▶ **Task to complete**
Retype all of the data. Every line must match exactly.

▶ **Stored data**
......

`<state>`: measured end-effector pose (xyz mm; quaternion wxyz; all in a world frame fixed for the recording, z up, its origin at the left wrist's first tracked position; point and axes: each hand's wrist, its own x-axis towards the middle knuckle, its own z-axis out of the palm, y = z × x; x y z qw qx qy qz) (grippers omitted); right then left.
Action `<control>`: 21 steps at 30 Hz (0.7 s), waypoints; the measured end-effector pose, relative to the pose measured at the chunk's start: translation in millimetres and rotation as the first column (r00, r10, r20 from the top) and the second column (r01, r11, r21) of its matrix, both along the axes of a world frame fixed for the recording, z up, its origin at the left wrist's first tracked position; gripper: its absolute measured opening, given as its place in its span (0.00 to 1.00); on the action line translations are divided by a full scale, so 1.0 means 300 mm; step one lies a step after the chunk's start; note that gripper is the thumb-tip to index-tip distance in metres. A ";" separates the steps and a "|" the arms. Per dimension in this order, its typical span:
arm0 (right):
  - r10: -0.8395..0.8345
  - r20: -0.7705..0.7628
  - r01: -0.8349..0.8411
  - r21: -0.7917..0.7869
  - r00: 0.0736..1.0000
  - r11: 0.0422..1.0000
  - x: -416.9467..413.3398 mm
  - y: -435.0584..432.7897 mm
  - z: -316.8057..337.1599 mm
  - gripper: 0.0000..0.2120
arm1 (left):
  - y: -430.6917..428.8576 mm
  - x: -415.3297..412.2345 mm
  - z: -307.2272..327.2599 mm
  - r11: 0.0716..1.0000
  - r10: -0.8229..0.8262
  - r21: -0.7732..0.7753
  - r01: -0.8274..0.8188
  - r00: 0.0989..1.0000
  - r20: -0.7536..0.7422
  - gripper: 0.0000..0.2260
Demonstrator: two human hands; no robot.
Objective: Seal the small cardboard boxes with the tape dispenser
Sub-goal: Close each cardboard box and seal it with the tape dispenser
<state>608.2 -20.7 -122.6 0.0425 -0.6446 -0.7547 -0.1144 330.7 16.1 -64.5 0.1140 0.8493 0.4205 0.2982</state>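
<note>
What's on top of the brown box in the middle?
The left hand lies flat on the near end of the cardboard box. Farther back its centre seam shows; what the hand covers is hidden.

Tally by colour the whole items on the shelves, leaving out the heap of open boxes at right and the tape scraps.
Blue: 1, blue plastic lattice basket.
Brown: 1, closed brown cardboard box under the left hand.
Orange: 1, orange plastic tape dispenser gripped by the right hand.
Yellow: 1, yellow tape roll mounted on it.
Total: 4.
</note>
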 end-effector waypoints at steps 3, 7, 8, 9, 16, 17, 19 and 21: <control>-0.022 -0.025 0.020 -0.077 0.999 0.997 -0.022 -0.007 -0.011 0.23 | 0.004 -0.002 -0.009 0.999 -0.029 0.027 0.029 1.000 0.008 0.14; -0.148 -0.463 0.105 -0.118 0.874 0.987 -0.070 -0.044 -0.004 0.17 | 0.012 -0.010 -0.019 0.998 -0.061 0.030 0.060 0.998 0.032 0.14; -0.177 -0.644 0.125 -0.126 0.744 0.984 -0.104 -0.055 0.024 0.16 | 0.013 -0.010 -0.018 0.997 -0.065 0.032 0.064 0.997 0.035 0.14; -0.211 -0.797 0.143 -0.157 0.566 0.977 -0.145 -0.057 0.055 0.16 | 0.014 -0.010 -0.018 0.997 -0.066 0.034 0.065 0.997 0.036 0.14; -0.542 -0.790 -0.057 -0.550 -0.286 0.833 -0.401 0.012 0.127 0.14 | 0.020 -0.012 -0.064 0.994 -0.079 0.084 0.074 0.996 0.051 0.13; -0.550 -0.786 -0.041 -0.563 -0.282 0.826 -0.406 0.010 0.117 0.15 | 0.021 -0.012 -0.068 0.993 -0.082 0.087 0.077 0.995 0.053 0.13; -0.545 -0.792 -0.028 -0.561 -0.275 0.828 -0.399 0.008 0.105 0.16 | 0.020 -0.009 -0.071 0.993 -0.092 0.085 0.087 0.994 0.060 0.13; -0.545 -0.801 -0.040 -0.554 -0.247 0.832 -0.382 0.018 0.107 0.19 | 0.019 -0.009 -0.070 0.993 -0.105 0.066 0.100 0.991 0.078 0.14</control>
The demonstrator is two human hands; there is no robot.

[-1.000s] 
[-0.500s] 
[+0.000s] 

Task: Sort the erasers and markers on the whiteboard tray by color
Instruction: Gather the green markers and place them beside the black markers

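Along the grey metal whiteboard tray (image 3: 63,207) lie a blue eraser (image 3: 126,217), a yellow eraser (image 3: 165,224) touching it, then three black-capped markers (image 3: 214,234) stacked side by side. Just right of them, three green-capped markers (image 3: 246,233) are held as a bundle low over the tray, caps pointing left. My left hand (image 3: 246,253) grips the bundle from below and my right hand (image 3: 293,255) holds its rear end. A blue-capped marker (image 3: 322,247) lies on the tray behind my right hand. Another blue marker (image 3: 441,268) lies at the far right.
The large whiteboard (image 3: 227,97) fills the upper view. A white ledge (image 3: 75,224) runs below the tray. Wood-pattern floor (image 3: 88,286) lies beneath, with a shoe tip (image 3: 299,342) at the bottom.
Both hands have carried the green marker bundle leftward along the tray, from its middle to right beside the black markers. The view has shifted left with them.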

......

▶ **Response to this task**
`<state>`: measured end-effector pose (xyz mm; quaternion wxyz; all in a world frame fixed for the recording, z up, its origin at the left wrist's first tracked position; point and axes: each hand's wrist, its own x-axis towards the middle knuckle, its own z-axis out of the palm, y = z × x; x y z qw qx qy qz) (grippers omitted); right then left.
Action `<control>`: 21 steps at 30 Hz (0.7 s), waypoints; the measured end-effector pose, relative to the pose measured at the chunk's start: translation in millimetres and rotation as the first column (r00, r10, r20 from the top) and the second column (r01, r11, r21) of its matrix, both along the axes of a world frame fixed for the recording, z up, its origin at the left wrist's first tracked position; gripper: its absolute measured opening, given as its place in its span (0.00 to 1.00); on the action line translations are divided by a full scale, so 1.0 means 300 mm; step one lies a step after the chunk's start; note that gripper is the thumb-tip to index-tip distance in metres. A ";" separates the steps and a "|" the arms. Per dimension in this order, its typical span:
arm0 (right):
  - r10: -0.8395..0.8345
  - r20: -0.7705..0.7628
  - r01: -0.8349..0.8411
  - r21: -0.7917..0.7869
  - r00: 0.0736..1.0000
  - r11: 0.0422..1.0000
  - x: -416.9467..413.3398 mm
  - y: -435.0584..432.7897 mm
  - z: -316.8057..337.1599 mm
  - gripper: 0.0000..0.2120
arm1 (left):
  - y: -430.6917..428.8576 mm
  - x: -415.3297..412.2345 mm
  - z: -307.2272..327.2599 mm
  - r11: 0.0716..1.0000
  - r10: -0.8229..0.8262
  - r21: -0.7732..0.7753
  - r01: -0.8274..0.8188
  - r00: 0.0989..1.0000
  - r20: -0.7536..0.7422
  - gripper: 0.0000..0.2260
Demonstrator: two human hands; no robot.
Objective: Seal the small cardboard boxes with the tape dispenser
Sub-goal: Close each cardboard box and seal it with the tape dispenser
<state>608.2 -20.7 -122.6 0.0425 -0.6446 -0.7547 -0.1144 330.7 16.1 -64.5 0.1140 0.8493 0.4205 0.2982</state>
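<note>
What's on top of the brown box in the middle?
The left hand lies flat on the near end of the cardboard box. Farther back its centre seam shows; what the hand covers is hidden.

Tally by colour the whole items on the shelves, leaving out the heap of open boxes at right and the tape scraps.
Blue: 1, blue plastic lattice basket.
Brown: 1, closed brown cardboard box under the left hand.
Orange: 1, orange plastic tape dispenser gripped by the right hand.
Yellow: 1, yellow tape roll mounted on it.
Total: 4.
</note>
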 end-effector waypoints at steps 3, 7, 8, 9, 16, 17, 19 and 21: <control>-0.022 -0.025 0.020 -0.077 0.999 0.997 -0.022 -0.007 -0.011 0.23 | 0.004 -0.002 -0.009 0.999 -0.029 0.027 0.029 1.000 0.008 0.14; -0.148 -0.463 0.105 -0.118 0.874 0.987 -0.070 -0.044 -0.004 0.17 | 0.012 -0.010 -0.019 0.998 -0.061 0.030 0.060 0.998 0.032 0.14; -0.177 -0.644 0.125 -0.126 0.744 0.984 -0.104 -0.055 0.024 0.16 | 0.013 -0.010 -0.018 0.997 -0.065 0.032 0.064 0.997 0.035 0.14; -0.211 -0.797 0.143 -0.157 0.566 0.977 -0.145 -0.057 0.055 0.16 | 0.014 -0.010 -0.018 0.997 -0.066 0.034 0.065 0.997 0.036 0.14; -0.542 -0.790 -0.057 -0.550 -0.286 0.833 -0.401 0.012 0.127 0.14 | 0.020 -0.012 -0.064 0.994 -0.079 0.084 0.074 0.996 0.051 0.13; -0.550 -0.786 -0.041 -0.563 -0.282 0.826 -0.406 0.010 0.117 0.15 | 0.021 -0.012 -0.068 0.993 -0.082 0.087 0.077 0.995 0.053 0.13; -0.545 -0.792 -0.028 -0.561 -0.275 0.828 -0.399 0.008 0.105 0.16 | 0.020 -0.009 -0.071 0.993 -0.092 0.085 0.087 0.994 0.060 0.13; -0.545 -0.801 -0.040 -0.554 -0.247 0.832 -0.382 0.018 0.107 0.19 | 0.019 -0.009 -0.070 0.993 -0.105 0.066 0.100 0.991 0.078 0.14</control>
The demonstrator is two human hands; there is no robot.

[-1.000s] 
[-0.500s] 
[+0.000s] 

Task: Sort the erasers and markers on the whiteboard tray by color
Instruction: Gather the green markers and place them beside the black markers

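Along the grey metal whiteboard tray (image 3: 63,207) lie a blue eraser (image 3: 126,217), a yellow eraser (image 3: 165,224) touching it, then three black-capped markers (image 3: 214,234) stacked side by side. Just right of them, three green-capped markers (image 3: 246,233) are held as a bundle low over the tray, caps pointing left. My left hand (image 3: 246,253) grips the bundle from below and my right hand (image 3: 293,255) holds its rear end. A blue-capped marker (image 3: 322,247) lies on the tray behind my right hand. Another blue marker (image 3: 441,268) lies at the far right.
The large whiteboard (image 3: 227,97) fills the upper view. A white ledge (image 3: 75,224) runs below the tray. Wood-pattern floor (image 3: 88,286) lies beneath, with a shoe tip (image 3: 299,342) at the bottom.
Both hands have carried the green marker bundle leftward along the tray, from its middle to right beside the black markers. The view has shifted left with them.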

Nothing else belongs in this output.